Work order
Pictures stay out of the output. Return exactly the lines below from the one with "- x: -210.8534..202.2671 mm" down to the one with "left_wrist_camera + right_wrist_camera", both included, and nothing more.

Items from a dataset

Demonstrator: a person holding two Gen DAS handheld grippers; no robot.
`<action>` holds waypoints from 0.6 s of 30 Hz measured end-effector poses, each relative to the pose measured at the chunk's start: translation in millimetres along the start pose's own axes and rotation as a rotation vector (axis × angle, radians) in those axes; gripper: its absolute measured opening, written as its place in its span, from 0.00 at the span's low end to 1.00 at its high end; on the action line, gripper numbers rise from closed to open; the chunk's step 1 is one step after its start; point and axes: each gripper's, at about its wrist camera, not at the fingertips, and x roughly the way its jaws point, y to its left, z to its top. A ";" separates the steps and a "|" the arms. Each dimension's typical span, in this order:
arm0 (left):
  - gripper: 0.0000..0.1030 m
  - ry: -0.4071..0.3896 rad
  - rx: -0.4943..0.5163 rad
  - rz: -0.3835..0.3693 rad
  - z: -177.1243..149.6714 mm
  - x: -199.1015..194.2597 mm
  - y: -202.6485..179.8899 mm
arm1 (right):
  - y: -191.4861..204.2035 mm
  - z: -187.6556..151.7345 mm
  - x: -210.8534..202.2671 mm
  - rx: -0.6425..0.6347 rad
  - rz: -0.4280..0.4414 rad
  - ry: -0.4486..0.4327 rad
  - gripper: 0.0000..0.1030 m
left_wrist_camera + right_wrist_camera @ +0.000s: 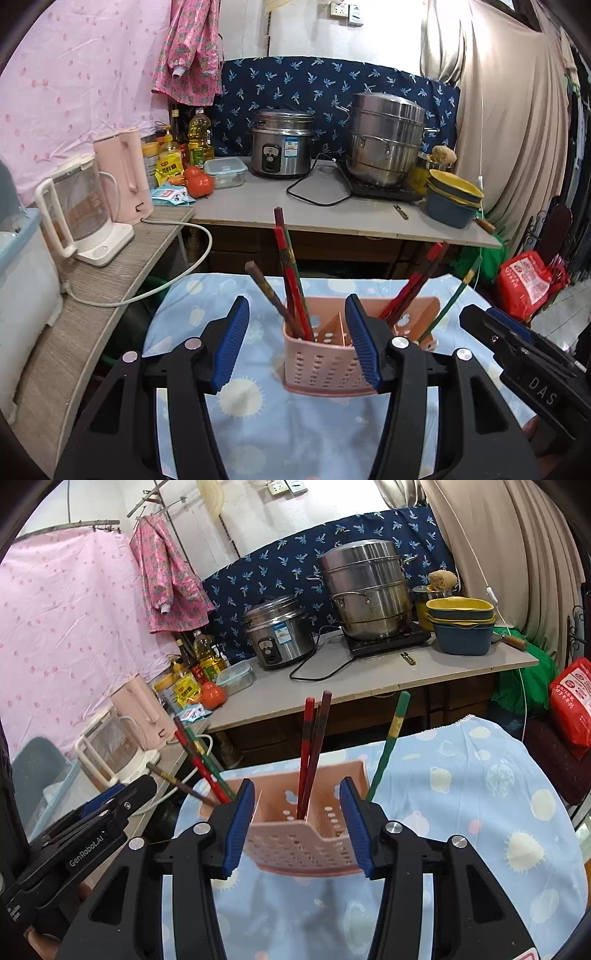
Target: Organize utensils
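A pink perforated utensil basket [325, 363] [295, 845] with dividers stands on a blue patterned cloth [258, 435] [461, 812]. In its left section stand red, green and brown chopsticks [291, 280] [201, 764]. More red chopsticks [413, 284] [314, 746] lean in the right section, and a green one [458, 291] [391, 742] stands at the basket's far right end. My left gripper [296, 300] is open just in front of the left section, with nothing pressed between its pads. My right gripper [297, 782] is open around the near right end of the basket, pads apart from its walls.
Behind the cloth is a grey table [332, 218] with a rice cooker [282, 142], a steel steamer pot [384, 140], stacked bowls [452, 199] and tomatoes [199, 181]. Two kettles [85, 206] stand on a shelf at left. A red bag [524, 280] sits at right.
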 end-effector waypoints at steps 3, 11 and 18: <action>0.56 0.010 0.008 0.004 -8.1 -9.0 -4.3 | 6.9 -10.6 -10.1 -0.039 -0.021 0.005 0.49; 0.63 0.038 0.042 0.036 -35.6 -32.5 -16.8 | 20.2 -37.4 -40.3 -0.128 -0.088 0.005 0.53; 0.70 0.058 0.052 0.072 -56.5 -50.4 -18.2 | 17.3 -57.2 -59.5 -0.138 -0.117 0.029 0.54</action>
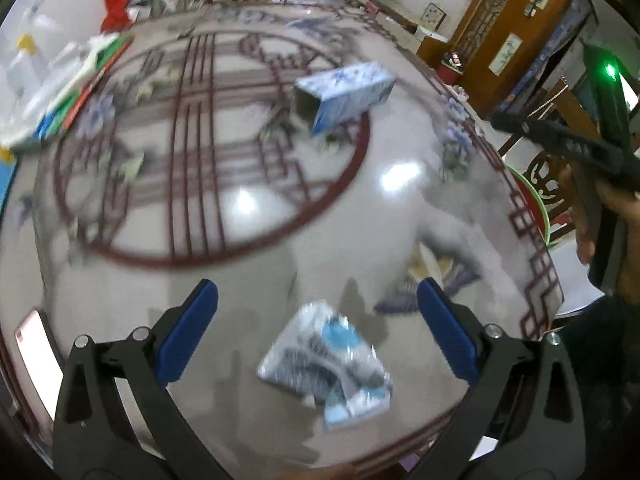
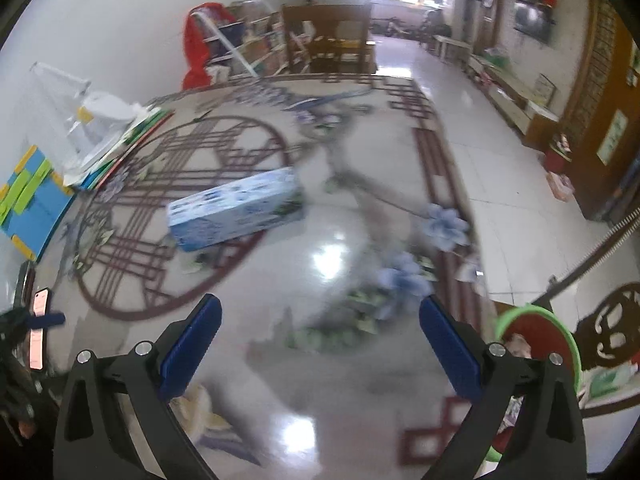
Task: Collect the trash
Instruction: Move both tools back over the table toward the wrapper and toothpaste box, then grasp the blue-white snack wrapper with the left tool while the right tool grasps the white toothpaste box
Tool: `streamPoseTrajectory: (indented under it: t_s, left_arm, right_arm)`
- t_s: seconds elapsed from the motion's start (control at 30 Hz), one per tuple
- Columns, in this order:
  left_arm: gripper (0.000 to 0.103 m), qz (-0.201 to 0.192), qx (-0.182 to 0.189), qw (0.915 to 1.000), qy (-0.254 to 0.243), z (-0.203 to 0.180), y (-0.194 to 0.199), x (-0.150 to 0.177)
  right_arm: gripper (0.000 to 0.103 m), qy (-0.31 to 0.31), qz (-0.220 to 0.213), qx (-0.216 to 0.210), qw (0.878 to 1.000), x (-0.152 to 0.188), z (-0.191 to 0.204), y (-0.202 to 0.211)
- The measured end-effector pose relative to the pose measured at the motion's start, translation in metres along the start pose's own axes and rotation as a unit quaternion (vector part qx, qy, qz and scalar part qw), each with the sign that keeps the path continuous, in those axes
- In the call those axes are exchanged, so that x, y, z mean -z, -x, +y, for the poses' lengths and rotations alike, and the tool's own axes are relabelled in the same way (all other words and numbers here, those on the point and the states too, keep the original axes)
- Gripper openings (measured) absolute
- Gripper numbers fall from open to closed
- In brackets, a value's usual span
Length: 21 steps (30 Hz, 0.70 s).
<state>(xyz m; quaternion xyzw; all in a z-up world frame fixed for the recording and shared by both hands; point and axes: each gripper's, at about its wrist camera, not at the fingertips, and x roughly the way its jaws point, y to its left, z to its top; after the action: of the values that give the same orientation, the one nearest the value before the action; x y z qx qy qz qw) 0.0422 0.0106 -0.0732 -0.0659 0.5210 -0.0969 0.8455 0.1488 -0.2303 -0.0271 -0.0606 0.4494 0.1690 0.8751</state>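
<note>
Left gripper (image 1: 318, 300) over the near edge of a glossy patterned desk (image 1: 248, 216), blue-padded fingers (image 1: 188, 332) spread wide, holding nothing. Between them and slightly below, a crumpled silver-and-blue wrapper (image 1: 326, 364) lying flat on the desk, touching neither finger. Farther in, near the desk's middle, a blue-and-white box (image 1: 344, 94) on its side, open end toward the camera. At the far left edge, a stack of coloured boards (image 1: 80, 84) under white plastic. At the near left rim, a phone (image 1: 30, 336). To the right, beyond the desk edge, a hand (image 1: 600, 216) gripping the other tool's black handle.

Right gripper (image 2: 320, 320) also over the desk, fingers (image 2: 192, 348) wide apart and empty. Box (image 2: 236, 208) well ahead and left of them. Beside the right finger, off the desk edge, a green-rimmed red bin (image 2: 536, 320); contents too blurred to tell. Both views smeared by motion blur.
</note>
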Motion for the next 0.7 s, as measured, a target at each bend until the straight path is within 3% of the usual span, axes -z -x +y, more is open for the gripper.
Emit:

Completed exercise
  - x: -210.8534..202.2671 mm
  - rx: -0.6425..0.6347 rad
  - rz: -0.4280..0.4414 rad
  - ry: -0.4486..0.4327 rad
  - gripper: 0.0000..0.1030 m
left_wrist_camera + right_wrist_camera @ +0.000s: 

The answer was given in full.